Help for package eummd

Title:

Efficient Univariate Maximum Mean Discrepancy

Version:

0.2.0

Date:

2024-10-14

Description:

Computes maximum mean discrepancy two-sample test for univariate data using the Laplacian kernel, as described in Bodenham and Kawahara (2023) <doi:10.1007/s11222-023-10271-x>. The p-value is computed using permutations. Also includes implementation for computing the robust median difference statistic 'Q_n' from Croux and Rousseeuw (1992) <doi:10.1007/978-3-662-26811-7_58> based on Johnson and Mizoguchi (1978) <doi:10.1137/0207013>.

Depends:

R (≥ 4.1.0), Rcpp (≥ 1.0.0)

License:

GPL-2 | GPL-3

Encoding:

UTF-8

RoxygenNote:

7.3.1

Suggests:

testthat (≥ 3.0.0), knitr, rmarkdown

Config/testthat/edition:

LinkingTo:

Rcpp

NeedsCompilation:

yes

Packaged:

2024-10-14 19:53:16 UTC; dean

Author:

Dean Bodenham [aut, cre]

Maintainer:

Dean Bodenham <deanbodenhampkgs@gmail.com>

Repository:

CRAN

Date/Publication:

2024-10-14 20:10:02 UTC

Naive computation for Energy Distance

Description

Computes energy distance, and possibly a p-value. Suitable for multivariate data. Naive approach, quadratic in number of observations.

Usage

energydist(
  X,
  Y,
  pval = TRUE,
  numperm = 200,
  seednum = 0,
  alternative = c("greater", "two.sided"),
  allowzeropval = FALSE
)

Arguments

X

Matrix (or vector) of observations in first sample.

Y

Matrix (or vector) of observations in second sample.

pval

Boolean for whether to compute p-value or not.

numperm

Number of permutations. Default is 200.

seednum

Seed number for generating permutations. Default is 0, which means seed is set randomly. For values larger than 0, results will be reproducible.

alternative

A character string specifying the alternative hypothesis, which must be either "greater" (default) or "two.sided". In Gretton et al., the MMD test statistic is specified so that if it is significantly larger than zero, then the null hypothesis that the two samples come from the same distribution should be rejected. For this reason, "greater" is recommended. The test will still work in many cases with "two.sided" specified, but this could lead to problems in certain cases.

allowzeropval

A boolean, specifying whether we will allow zero p-values or not. Default is FALSE; then a threshold of 0.5 / (numperm+1) is used, and if the computed p-value is less than this threshold, it is then set to be this value. this avoids the possibility of zero p-values.

Details

First checks number of columns (dimension) are equal. Suppose matrix X has n rows and d columns, and matrix Y has m rows; checks that Y has d columns (if not, then throws error). Then flattens matrices to vectors (or, if d=1, they are already vectors. Then calls C++ method. If the first sample has n d-dimensional samples and the second sample has m d-dimensional samples, then the algorithm computes the statistic in O((n+m)^2) time.
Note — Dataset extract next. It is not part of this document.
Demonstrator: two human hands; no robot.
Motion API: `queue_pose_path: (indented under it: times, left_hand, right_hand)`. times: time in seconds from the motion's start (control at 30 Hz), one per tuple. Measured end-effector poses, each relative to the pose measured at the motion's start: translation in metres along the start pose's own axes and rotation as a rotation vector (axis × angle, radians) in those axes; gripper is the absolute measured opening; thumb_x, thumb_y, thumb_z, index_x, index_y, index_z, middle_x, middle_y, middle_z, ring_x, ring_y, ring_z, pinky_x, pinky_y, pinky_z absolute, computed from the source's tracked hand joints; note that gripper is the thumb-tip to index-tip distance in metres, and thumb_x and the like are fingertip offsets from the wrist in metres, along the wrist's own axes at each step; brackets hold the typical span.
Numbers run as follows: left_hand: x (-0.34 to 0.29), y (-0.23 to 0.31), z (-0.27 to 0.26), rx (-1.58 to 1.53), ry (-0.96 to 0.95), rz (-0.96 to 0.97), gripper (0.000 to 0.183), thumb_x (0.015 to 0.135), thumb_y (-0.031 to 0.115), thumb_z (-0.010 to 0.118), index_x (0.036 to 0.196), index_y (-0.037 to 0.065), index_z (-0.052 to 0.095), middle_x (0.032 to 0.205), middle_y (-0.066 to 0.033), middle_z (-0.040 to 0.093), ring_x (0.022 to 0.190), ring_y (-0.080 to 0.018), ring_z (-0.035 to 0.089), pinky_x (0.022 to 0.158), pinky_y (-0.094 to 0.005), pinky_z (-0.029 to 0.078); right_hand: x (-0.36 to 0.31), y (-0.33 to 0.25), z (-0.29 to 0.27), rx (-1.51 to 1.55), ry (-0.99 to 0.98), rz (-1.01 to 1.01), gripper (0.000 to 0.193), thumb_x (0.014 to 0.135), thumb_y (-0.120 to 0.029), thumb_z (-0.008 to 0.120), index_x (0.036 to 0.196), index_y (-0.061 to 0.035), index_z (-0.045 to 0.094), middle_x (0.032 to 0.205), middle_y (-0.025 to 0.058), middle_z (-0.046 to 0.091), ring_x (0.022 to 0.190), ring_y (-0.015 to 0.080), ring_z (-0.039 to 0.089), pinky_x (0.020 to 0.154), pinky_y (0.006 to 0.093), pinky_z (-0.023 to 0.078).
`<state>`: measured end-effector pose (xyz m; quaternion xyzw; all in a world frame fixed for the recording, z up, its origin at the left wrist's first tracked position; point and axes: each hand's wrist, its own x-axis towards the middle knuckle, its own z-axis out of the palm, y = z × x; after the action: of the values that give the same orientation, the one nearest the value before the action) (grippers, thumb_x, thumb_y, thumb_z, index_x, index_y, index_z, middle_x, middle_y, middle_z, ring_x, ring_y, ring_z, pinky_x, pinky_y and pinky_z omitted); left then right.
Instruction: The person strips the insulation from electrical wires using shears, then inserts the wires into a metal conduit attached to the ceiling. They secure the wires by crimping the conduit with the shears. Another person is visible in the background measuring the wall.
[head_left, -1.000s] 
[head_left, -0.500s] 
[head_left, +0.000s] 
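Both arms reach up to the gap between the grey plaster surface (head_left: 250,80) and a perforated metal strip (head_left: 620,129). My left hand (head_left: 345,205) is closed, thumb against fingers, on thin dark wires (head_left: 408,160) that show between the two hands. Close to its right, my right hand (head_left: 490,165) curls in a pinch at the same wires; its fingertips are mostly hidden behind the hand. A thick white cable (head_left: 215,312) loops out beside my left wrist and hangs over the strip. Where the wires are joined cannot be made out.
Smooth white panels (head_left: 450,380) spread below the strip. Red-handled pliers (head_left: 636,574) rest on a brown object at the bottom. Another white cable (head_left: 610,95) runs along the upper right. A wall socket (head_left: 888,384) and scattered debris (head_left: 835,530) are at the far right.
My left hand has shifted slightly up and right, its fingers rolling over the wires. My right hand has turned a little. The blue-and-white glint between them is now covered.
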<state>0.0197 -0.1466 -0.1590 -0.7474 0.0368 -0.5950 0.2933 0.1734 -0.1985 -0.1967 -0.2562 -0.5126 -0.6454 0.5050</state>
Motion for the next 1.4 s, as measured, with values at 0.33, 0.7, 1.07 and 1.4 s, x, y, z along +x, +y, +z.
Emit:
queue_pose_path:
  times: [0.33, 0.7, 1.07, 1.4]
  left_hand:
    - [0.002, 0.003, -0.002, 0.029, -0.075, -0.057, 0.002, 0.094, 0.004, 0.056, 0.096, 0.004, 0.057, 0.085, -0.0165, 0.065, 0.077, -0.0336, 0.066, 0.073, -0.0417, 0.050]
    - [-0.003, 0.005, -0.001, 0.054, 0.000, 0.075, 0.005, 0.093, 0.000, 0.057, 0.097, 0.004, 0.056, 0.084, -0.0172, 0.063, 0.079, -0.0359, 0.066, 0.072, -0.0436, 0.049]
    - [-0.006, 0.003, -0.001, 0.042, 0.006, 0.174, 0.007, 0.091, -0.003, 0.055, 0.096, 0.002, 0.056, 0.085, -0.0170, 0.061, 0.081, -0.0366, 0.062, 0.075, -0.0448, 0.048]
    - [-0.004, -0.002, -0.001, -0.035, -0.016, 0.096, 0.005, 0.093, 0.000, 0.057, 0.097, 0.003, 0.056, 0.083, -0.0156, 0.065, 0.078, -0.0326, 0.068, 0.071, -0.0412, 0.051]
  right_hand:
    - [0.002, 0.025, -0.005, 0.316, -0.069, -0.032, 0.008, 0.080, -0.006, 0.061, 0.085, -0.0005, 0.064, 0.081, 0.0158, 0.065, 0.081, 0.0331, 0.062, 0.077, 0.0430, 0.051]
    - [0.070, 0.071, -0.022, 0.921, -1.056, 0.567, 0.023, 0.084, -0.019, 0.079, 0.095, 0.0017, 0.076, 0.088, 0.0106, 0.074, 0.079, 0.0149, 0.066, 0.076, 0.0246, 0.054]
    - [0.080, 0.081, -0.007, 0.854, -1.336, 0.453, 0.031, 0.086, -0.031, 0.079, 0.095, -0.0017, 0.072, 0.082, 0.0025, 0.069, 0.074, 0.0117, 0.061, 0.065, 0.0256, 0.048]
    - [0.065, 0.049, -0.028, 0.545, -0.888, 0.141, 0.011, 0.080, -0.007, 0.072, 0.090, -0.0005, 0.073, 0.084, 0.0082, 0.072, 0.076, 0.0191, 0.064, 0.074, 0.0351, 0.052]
Random seed is set for std::mt19937 and std::shuffle in C++.

Value

A list with the following elements:

pval: The p-value of the test, if it is computed (pval=TRUE).
stat: The statistic of the test, which is always computed.

References

Baringhaus L. and Franz C. (2004) "On a new multivariate two-sample test." Journal of multivariate analysis 88(1):190-206

Szekely G. J. and Rizzo M. L. (2004) "Testing for equal distributions in high dimension." InterStat 5(16.10):1249-1272

Examples


X <- matrix(c(1:12), ncol=2, byrow=TRUE)
Y <- matrix(c(13:20), ncol=2, byrow=TRUE)
energydistList <- energydist(X=X, Y=Y, pval=FALSE)

#computing p-value
energydistList <- energydist(X=X, Y=Y)

#computing p-value
#using 1000 permutations and seed 1 for reproducibility.
energydistList <- energydist(X=X, Y=Y, numperm=1000, seednum=1)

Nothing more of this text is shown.